-- WORK INSTRUCTIONS --
Would you copy each line of the records that includes the word "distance"?

-- AVAILABLE RECORDS --

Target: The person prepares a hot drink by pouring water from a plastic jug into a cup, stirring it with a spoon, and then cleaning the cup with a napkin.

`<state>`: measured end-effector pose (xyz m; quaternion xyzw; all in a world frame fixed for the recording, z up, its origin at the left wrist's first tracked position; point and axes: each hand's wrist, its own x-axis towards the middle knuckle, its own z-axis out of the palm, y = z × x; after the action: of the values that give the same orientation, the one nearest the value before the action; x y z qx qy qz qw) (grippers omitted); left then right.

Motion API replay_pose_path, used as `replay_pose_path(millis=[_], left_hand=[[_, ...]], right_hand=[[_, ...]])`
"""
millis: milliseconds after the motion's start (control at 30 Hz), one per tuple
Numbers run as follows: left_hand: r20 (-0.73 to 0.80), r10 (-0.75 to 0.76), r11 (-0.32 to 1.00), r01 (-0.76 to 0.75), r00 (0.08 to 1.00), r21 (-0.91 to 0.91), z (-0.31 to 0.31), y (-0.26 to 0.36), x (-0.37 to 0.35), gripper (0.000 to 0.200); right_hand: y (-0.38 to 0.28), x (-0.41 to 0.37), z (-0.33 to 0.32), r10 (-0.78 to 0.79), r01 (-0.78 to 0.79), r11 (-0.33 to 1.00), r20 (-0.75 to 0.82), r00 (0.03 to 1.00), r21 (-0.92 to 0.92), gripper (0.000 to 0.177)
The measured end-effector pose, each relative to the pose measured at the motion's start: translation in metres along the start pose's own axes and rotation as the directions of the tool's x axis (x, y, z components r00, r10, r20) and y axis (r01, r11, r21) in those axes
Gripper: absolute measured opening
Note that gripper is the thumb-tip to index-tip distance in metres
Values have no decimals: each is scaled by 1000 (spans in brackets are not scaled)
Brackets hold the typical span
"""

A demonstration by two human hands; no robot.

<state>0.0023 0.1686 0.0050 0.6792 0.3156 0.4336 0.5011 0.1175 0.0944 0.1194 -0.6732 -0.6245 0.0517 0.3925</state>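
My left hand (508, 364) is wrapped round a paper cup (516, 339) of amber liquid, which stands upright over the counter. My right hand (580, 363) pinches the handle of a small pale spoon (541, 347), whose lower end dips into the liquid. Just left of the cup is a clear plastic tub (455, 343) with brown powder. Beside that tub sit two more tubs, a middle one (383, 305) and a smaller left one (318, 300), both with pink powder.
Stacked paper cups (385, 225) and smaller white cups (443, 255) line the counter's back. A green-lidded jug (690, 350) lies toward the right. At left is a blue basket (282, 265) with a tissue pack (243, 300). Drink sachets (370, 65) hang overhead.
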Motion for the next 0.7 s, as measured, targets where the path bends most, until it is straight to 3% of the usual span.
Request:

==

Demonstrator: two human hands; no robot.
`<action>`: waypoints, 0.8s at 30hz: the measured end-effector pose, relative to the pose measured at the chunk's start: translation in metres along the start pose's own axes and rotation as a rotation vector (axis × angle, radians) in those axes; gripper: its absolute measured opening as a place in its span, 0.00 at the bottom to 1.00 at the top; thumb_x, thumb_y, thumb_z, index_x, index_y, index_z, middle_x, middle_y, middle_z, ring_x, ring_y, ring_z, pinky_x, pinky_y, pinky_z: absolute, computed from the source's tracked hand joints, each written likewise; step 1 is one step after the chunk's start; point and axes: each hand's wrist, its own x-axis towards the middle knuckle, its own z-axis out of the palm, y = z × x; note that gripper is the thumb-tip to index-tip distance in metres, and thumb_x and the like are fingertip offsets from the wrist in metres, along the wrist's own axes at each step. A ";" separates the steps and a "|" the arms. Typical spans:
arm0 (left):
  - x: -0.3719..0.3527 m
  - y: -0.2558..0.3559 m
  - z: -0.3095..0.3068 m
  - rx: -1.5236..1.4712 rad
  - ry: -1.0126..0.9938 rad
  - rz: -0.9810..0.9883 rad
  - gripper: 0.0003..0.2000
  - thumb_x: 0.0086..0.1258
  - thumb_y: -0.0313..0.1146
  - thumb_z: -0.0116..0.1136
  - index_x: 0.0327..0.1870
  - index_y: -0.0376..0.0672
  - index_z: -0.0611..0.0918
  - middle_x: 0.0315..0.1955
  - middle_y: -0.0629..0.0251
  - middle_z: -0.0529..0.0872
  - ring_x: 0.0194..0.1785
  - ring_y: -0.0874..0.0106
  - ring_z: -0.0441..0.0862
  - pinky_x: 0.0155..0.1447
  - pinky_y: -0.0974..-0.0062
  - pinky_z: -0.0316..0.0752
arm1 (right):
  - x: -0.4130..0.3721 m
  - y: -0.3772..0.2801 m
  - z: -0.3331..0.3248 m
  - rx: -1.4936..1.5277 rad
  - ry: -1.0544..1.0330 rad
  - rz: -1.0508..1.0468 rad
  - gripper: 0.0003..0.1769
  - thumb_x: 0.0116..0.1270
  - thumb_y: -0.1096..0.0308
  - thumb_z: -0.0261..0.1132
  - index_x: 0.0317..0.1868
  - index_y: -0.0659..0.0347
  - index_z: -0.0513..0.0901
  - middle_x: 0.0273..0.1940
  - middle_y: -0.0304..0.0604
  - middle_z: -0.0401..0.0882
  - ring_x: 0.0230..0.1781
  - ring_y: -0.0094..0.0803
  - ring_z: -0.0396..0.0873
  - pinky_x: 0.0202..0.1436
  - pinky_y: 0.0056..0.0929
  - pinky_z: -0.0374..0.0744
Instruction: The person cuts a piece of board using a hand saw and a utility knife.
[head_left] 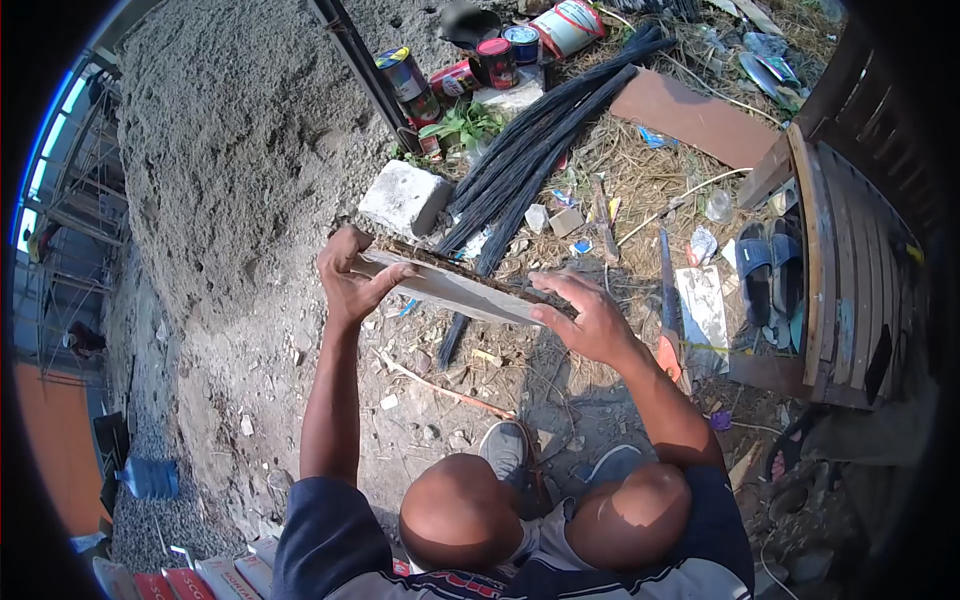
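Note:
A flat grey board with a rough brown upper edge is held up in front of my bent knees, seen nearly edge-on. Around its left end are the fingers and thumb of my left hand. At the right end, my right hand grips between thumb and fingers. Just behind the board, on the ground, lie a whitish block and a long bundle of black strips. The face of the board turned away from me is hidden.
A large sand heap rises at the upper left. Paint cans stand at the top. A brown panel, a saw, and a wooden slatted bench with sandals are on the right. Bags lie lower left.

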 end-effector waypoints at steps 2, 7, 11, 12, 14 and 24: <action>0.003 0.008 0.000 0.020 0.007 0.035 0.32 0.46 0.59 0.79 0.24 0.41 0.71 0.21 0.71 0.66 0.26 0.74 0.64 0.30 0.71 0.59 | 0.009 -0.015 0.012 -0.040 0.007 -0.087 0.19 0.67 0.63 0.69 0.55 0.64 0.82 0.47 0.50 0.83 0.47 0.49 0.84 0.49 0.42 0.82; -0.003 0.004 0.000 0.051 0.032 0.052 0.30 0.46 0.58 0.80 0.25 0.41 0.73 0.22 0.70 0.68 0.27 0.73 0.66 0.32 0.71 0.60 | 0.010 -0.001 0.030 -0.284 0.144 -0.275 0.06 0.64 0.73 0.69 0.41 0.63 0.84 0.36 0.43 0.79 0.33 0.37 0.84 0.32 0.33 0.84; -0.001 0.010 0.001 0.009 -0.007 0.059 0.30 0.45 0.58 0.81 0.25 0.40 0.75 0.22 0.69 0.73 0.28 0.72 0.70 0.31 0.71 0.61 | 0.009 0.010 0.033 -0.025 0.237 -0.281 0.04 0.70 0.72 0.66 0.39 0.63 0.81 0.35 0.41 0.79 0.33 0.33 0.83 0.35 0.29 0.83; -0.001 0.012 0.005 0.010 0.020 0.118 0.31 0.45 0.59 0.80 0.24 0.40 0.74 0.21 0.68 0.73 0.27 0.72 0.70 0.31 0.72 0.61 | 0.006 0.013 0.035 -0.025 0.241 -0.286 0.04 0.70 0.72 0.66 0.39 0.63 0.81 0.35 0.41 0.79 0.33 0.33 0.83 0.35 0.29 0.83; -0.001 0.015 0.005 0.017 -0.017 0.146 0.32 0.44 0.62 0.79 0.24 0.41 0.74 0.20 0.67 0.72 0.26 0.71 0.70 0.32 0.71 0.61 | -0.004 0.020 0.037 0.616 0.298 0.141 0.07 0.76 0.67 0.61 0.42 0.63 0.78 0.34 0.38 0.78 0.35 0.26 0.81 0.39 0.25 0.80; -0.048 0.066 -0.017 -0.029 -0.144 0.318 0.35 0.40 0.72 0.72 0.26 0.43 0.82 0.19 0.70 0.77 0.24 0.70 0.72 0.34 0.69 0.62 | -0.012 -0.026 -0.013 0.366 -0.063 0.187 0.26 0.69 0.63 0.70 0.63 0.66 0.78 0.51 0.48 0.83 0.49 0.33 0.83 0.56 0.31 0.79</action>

-- RESULT OF THE TASK --
Note that gripper is the thumb-tip to index-tip distance in metres
`<action>`: waypoints, 0.8s at 30hz: the measured end-effector pose, relative to the pose measured at the chunk's start: translation in metres along the start pose's own axes and rotation as a rotation vector (axis × angle, radians) in those axes; gripper: its absolute measured opening as a place in its span, 0.00 at the bottom to 1.00 at the top; thumb_x, thumb_y, thumb_z, index_x, index_y, index_z, middle_x, middle_y, middle_z, ring_x, ring_y, ring_z, pinky_x, pinky_y, pinky_z: absolute, computed from the source's tracked hand joints, each written likewise; step 1 is one step after the chunk's start; point and axes: each hand's wrist, its own x-axis towards the middle knuckle, its own z-axis out of the palm, y = z × x; note that gripper is the thumb-tip to index-tip distance in metres, and thumb_x and the like are fingertip offsets from the wrist in metres, along the wrist's own axes at each step. A ";" separates the steps and a "|" the arms. Typical spans:

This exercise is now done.